LangGraph Tool Calling Agents: Controlled Tool Loops, Validation, and Safety Boundaries

The Canonical Agent-Tool Loop

Tool use is where many teams first feel the difference between a demo agent and an engineered system. Once an agent can search, query databases, send messages, or mutate records, the orchestration around those actions matters as much as the model itself.

LangGraph is well-suited to tool-calling because it keeps the loop visible. The graph can decide when to call tools, when to validate tool arguments, when to stop, and when to escalate to a human instead of blindly continuing.

This lesson treats tool use as an operational workflow, not as a magical extension of prompting. The main idea is simple: the model may suggest actions, but the application owns whether those actions are allowed, how they are executed, and when the run is complete.

A common shape is agent node -> tool node -> agent node. The agent examines state and decides whether it needs tools. The tool node executes only approved tools and writes observations back to state. The loop continues until the agent indicates it can finish.

The key design insight is that the graph runtime controls the loop, not the model alone. That is what makes the system inspectable and governable.

This pattern matters because many agent bugs are really loop bugs. The model keeps asking for tools with slightly different wording, repeats the same search, or tries to recover from one failure by making three worse requests. When the loop is encoded in the graph, you can add stop conditions, counters, and alternate paths without rewriting the whole application.

Agent decides whether a tool is needed.
Tool executor performs the allowed action.
Observation returns to state.
Router decides continue versus END.

Separate Decision, Validation, and Execution

Do not let the same node both decide on a tool and perform irreversible side effects unless the workflow is extremely low risk. A safer design places validation between model output and tool execution.

That validation layer can enforce argument shape, business permissions, redaction, rate limits, and explicit human approval before sensitive actions.

In practice, this means you should think of tool use as three separate responsibilities. First, the model proposes an action. Second, deterministic code checks whether the proposal is well-formed and allowed. Third, a narrowly scoped execution node performs the action and captures the result. Splitting these roles makes failures easier to diagnose and risky behavior much easier to contain.

Model judgment should propose actions.
Deterministic code should validate action safety.
Execution nodes should be narrow and auditable.

State Design for Tool Work

Tool-oriented graphs usually need fields such as `messages`, `tool_requests`, `tool_results`, `current_step`, `errors`, and `final_answer`. Those fields make it possible to replay exactly why the agent made a choice.

Keep raw tool outputs manageable. Very large payloads should be summarized into state and stored externally if needed for later retrieval.

A healthy state distinguishes between what the model needs for the next reasoning step and what operators need for traceability. Sometimes those overlap, but often they do not. For example, the model may only need a short observation like "3 matching orders found" while your logs may still record latency, status code, tool name, and a sanitized argument summary.

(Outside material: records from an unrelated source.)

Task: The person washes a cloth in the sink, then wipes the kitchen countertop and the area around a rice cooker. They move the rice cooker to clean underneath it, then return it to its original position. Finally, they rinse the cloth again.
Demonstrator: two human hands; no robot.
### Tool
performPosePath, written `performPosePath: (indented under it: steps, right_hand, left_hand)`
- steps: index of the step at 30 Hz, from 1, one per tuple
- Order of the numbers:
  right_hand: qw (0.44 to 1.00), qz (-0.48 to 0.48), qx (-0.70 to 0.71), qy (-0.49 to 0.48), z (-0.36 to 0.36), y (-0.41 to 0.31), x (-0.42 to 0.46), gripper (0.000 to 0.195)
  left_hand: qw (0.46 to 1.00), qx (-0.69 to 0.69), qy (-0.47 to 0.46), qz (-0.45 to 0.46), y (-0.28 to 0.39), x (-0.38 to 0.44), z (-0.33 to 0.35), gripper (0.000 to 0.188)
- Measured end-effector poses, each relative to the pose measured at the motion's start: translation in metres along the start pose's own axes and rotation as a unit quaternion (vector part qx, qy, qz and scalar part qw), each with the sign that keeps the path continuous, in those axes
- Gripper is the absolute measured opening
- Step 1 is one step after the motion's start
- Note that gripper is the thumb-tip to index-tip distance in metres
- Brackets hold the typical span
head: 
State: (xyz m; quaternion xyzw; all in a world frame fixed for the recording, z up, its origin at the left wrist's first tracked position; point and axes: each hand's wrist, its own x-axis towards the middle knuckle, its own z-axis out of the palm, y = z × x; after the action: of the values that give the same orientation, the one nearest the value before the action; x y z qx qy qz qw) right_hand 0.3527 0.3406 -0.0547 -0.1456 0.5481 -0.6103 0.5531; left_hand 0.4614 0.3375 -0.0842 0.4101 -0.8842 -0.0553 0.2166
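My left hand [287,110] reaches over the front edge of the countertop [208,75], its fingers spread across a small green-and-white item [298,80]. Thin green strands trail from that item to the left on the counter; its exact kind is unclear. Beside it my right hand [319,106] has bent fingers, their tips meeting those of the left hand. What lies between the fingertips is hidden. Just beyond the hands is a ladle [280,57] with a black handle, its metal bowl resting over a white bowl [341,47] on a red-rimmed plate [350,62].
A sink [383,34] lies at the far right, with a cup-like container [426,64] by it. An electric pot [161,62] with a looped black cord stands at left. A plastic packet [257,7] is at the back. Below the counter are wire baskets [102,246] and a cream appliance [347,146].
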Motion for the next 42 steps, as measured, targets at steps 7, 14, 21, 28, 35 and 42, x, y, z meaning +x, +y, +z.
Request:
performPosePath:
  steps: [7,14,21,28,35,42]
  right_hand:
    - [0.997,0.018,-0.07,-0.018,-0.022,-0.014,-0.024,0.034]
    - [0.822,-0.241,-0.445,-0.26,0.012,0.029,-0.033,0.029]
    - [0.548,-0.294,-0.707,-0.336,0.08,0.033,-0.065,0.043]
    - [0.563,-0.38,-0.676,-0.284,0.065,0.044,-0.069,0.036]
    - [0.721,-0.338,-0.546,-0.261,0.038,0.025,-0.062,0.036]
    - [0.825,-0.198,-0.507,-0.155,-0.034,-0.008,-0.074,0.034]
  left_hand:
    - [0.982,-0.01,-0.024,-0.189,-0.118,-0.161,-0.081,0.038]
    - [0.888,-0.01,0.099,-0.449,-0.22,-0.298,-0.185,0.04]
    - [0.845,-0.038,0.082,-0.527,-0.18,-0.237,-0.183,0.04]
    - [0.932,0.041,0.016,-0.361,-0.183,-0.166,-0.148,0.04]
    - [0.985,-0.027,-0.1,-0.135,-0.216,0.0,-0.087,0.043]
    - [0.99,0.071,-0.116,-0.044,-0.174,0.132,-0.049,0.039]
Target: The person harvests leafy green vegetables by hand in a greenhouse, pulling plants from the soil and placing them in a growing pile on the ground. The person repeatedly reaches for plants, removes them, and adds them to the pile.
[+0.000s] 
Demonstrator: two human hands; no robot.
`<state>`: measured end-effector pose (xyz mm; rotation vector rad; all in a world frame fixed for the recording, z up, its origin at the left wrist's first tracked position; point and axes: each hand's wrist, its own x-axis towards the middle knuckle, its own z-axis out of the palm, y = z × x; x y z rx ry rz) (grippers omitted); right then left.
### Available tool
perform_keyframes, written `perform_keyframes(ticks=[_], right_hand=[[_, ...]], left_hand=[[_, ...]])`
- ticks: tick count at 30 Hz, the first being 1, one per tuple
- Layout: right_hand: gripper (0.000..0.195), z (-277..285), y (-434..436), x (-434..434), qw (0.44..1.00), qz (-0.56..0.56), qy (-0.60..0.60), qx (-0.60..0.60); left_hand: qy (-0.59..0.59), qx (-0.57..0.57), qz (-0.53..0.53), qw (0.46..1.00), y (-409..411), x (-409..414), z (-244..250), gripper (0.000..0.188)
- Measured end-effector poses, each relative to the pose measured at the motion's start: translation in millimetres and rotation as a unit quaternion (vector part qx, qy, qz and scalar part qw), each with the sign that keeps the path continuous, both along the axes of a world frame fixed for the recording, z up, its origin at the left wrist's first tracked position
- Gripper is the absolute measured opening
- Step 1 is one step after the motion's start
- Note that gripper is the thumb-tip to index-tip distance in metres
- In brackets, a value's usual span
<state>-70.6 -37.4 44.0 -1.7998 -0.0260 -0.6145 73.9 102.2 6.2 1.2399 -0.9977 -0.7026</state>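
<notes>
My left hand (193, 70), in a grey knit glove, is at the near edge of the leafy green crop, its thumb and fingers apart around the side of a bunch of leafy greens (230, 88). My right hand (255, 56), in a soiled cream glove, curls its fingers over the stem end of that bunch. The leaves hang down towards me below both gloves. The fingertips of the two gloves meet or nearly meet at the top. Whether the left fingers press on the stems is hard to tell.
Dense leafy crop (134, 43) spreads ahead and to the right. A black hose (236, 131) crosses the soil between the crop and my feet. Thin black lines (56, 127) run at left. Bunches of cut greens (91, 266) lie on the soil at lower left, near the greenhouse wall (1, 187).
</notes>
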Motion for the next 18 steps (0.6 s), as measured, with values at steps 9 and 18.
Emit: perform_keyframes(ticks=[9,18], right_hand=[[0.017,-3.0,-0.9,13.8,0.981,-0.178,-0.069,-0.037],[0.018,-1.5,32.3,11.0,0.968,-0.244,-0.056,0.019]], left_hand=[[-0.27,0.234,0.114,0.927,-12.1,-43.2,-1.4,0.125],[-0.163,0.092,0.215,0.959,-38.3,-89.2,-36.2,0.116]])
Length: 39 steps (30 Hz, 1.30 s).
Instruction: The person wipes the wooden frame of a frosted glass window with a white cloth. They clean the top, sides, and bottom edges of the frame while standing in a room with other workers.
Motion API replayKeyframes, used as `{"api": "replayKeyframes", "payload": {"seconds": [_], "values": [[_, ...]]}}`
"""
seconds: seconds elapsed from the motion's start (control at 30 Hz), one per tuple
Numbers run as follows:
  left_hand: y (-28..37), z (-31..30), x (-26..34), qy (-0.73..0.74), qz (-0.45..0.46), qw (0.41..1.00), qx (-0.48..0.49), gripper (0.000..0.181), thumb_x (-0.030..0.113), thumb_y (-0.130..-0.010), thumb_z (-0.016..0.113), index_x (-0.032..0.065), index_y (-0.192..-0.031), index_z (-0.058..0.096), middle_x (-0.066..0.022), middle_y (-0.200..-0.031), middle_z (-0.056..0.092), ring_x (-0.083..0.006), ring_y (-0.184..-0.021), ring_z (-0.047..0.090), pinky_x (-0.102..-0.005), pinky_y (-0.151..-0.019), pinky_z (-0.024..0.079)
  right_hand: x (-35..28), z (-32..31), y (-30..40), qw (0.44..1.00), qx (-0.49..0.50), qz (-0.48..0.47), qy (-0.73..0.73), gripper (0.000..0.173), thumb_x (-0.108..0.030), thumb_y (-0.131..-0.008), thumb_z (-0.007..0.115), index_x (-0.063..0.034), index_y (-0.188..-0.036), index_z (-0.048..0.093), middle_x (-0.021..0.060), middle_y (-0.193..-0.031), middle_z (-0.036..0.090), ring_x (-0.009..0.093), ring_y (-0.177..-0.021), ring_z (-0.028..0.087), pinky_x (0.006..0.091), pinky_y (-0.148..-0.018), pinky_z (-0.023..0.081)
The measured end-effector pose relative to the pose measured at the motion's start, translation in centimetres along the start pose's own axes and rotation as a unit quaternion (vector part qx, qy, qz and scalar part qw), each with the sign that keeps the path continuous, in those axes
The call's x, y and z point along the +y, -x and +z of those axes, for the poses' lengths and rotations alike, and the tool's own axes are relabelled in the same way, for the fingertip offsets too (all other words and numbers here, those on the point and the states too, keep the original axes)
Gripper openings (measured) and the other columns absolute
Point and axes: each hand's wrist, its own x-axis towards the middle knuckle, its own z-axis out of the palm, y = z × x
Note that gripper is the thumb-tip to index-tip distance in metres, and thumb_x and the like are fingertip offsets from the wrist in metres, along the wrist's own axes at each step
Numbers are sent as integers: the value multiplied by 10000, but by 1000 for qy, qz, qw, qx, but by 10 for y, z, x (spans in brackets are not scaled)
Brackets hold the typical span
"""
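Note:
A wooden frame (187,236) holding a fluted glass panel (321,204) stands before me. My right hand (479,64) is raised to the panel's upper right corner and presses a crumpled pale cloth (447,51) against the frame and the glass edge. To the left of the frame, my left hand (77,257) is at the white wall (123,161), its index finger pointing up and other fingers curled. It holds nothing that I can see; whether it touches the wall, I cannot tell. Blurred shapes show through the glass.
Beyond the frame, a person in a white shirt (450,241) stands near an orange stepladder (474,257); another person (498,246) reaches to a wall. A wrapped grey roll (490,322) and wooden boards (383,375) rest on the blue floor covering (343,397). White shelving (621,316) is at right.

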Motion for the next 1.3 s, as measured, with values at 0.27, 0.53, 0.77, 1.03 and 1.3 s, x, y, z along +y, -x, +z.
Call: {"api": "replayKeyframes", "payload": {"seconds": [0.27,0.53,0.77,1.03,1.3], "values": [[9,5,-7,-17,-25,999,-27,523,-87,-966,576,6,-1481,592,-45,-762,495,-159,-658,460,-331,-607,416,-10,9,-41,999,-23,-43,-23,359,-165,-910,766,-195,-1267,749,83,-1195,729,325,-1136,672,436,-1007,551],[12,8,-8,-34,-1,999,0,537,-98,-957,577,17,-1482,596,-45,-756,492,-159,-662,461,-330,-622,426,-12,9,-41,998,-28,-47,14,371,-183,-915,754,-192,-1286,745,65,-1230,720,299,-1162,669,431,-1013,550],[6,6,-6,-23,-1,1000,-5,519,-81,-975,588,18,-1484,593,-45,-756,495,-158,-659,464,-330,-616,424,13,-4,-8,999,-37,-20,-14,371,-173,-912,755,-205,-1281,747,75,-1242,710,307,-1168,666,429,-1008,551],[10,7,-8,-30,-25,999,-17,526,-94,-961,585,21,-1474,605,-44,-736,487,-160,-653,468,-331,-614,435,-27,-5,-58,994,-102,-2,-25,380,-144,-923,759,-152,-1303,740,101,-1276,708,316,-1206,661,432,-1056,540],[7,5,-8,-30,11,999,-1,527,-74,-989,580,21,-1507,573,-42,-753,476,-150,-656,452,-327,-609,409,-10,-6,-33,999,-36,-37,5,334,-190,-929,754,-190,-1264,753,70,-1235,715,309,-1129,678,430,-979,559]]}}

Track requested tool name and arguments.
Record success, failure, and latency of each tool call.
Preserve a human-readable observation trail for debugging.

Tool Selection Should Be Explicit, Not Open-Ended

A tool-calling agent is strongest when it operates inside a clear capability boundary. The model should be able to choose among a limited set of named tools with stable contracts, not invent arbitrary functions or pass uncontrolled blobs into your infrastructure.

This is one of the biggest differences between a tutorial toy and a production service. In production, every tool should have a clear purpose, a well-defined schema, and an explanation for why the model is allowed to access it at all.

Prefer a small whitelist over a broad registry.
Give each tool one clear job with predictable arguments.
Normalize tool outputs into a format the next node can reason about.
Remove tools the agent does not genuinely need.

Safety Rules for External Actions

Read-only tools like search or weather are relatively low risk. Write tools like deleting data, issuing refunds, or sending emails should almost always go through stronger controls.

The graph is a great place to encode those controls because they become part of the visible workflow instead of hidden middleware that teammates forget exists.

A useful mental split is read, recommend, and write. Read tools gather information. Recommend tools produce candidate actions such as draft replies or proposed changes. Write tools alter an external system. The more you move from read toward write, the more explicit your checks should become.

Whitelist tools explicitly.
Validate arguments before execution.
Add approval for write actions or high-cost operations.
Log tool name, arguments summary, result, and error state.

Loop Termination and Retry Discipline

A tool loop must know how it ends. Some runs end because the model says it has enough information. Others end because a validator rejects the request, a retry limit is reached, or a human review step takes over. If none of those endings are explicit, the graph becomes vulnerable to wasted tokens and confusing repeated actions.

A practical design is to store a step counter or tool call counter in state and route away from the loop when it exceeds a limit. That gives the system a controlled failure mode, such as returning a partial answer, requesting clarification, or escalating to support staff.

Count tool iterations explicitly.
Differentiate retrying the same tool from choosing a different tool.
Route repeated failures to fallback behavior instead of infinite loops.
Prefer graceful degradation over silent spinning.

Execution Flow Analysis for a Search Agent

Start with a user question. The agent node decides whether it can answer directly. If not, it requests search. The tool node runs search and stores observations. The agent reads those observations and either requests another tool or drafts the final answer.

This flow is much easier to reason about than a hidden agent loop because each cycle leaves named state behind.

Notice what the graph makes visible: why search was chosen, what query was sent, what came back, whether the result was sufficient, and how the final answer used that evidence. When a user says "the agent hallucinated" or "the tool was never called," this visibility turns a vague complaint into a debuggable execution trace.

Start state: question, messages
Agent node adds tool request
Tool node adds search results
Agent node either loops or drafts final answer
END returns traceable final state

When to Use Prebuilt Agents Versus Custom Graphs

Prebuilt agent helpers are a good starting point when your main goal is to get a standard tool loop working quickly. They reduce boilerplate and help you learn the expected message flow.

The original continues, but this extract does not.